Bias Bounty Programs as a Method of Combatting Bias in AI

AI researchers submitting to NeurIPS conference must now address ethical concerns

Khari Johnson, writing for Venture Beat:

For the first time ever, researchers who submit papers to NeurIPS, one of the biggest AI research conferences in the world, must now state the “potential broader impact of their work” on society as well as any financial conflict of interest, conference organizers told VentureBeat.

NeurIPS requires AI researchers to account for societal impact and financial conflicts of interest

NeurIPS, or the Conference on Neural Information Processing Systems, is the largest AI conference in the world.

Facial recognition tech in Moscow

First London, now Moscow.

Moscow is the latest major city to introduce live facial recognition cameras to its streets, with Mayor Sergei Sobyanin announcing that the technology is operating “on a mass scale” earlier this month, according to a report from Russian business paper Vedomosti.

. . . . .

Moscow started trialing live facial recognition in 2017, using technology from Russian firm NtechLab to scan footage from the Russian capital’s network of 160,000 CCTV cameras. The company is best known for its FindFace software, which it launched in 2016 and let users match anyone in a picture to their profile on VK, known as Russia’s Facebook.

The app was criticized by some, particularly as it was used to dox and harass sex workers, and NtechLab eventually shut it down in favor of enterprise and government work.

Moscow rolls out live facial recognition system with an app to alert police

Heart prints are a new biometric

While the world debates the utility and ethics of existing facial recognition technology, new biometrics are constantly being developed. They are likely to replace facial recognition in the long term.
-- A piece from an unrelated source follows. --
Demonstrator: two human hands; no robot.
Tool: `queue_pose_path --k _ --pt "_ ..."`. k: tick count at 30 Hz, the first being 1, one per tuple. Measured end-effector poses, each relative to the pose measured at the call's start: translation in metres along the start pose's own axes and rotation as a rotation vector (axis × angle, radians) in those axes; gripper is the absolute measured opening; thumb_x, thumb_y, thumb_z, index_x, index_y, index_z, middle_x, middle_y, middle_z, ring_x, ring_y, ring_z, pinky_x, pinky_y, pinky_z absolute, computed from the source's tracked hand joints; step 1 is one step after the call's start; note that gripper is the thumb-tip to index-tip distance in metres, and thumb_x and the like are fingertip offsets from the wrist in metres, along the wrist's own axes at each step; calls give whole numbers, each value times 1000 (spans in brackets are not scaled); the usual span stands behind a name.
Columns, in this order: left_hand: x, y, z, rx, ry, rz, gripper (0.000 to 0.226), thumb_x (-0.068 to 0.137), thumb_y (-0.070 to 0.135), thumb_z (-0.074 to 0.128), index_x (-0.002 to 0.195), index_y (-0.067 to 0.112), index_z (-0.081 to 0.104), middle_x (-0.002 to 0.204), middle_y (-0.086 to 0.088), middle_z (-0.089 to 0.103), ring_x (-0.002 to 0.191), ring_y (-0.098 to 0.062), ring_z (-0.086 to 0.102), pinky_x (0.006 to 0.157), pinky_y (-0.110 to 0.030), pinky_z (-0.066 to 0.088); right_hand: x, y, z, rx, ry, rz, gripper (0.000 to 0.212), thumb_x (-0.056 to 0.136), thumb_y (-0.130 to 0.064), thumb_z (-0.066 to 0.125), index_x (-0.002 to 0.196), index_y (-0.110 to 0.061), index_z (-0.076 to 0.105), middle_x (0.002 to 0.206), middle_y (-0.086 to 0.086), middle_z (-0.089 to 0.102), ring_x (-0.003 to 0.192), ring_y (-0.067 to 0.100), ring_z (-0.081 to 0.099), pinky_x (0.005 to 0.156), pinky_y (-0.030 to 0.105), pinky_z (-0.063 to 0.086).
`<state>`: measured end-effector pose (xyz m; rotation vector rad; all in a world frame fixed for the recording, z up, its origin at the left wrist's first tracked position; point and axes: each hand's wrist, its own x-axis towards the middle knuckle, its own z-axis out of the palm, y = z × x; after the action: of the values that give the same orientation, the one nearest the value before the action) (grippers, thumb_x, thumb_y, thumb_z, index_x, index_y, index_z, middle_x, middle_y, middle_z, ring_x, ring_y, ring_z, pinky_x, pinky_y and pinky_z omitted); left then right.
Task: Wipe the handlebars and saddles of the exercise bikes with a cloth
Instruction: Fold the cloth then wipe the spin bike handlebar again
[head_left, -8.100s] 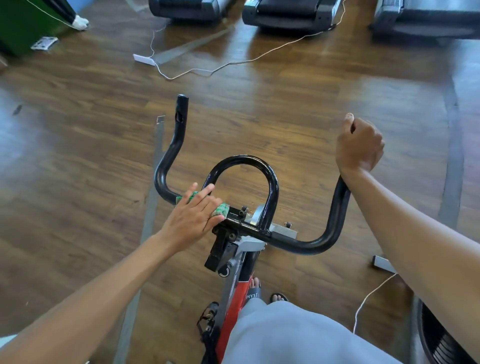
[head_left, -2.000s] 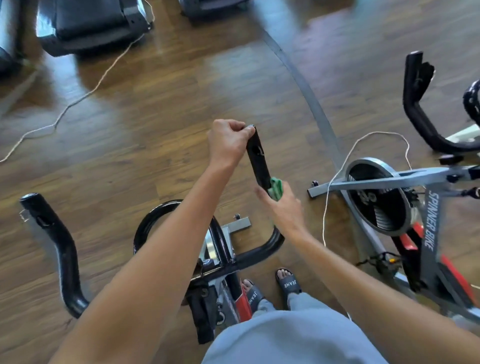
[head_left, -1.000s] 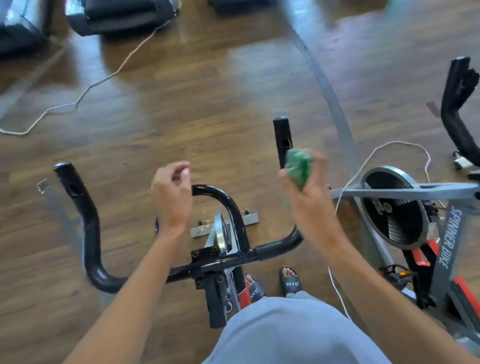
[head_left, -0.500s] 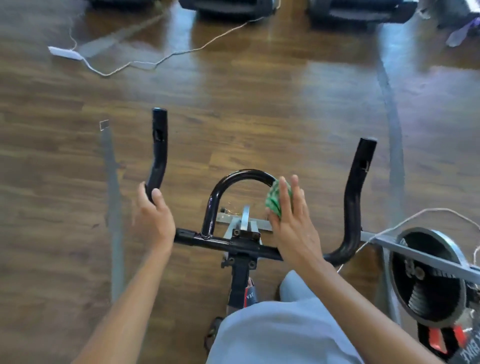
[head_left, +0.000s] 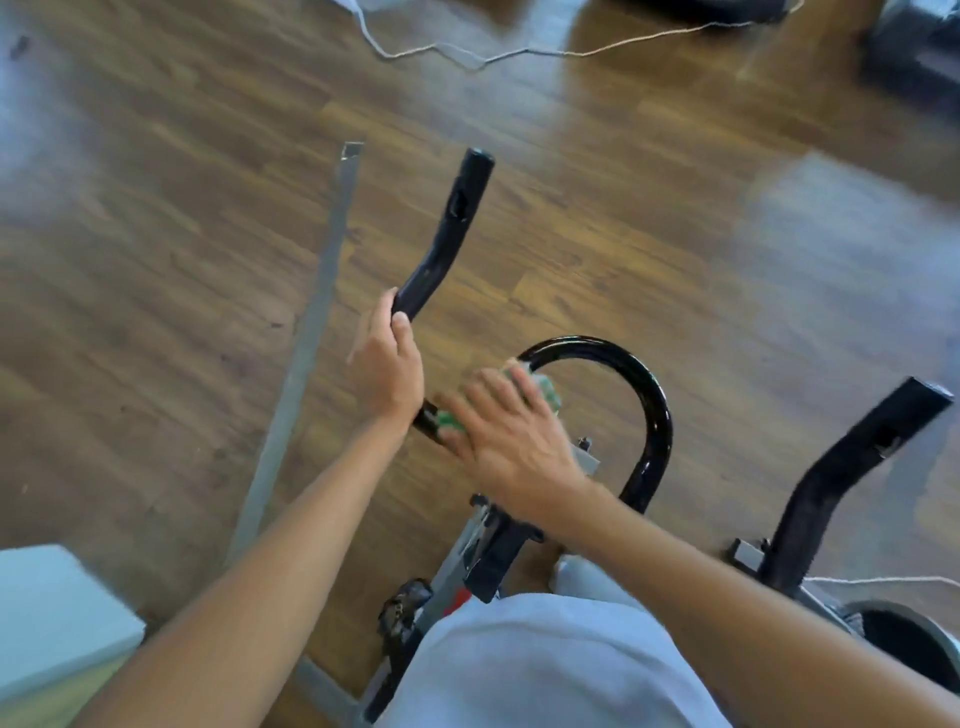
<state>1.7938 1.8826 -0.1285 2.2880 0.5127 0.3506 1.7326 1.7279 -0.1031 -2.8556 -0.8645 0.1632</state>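
A brown wood-plank floor (head_left: 156, 249) fills most of the view, glossy with pale patches of reflected light. A grey strip (head_left: 306, 343) runs along the floor from near its middle down toward the lower left. Beyond the strip's far end, a white cord (head_left: 498, 52) snakes across the floor at the top. To the right of the cord, in the top right corner, sits dark machinery (head_left: 914, 57), too blurred to identify. Left of the strip's near end, in the bottom left corner, is a pale blue-and-green block (head_left: 47, 623). Well right of the strip, at the lower right edge, a thinner white cord (head_left: 883, 578) lies on the floor.
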Motion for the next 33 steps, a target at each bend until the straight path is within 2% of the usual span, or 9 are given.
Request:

This system, dubbed Jetson, is able to measure, from up to 200 metres away, the minute vibrations induced in clothing by someone’s heartbeat. Since hearts differ in both shape and contraction pattern, the details of heartbeats differ, too. The effect of this on the fabric of garments produces what Ideal Innovations, a firm involved in the Jetson project, calls a “heartprint”—a pattern reckoned sufficiently distinctive to confirm someone’s identity.

To measure heartprints remotely Jetson employs gadgets called laser vibrometers. These work by detecting minute variations in a laser beam that has been reflected off an object of interest. They have been used for decades to study things like bridges, aircraft bodies, warship cannons and wind turbines—searching for otherwise-invisible cracks, air pockets and other dangerous defects in materials. However, only in the past five years or so has laser vibrometry become good enough to distinguish the vibrations induced in fabric by heartprints.

People can now be identified at a distance by their heartbeat

This is astonishing technology and will surely improve. In the long term your unique identity will be readily available to anyone who cares.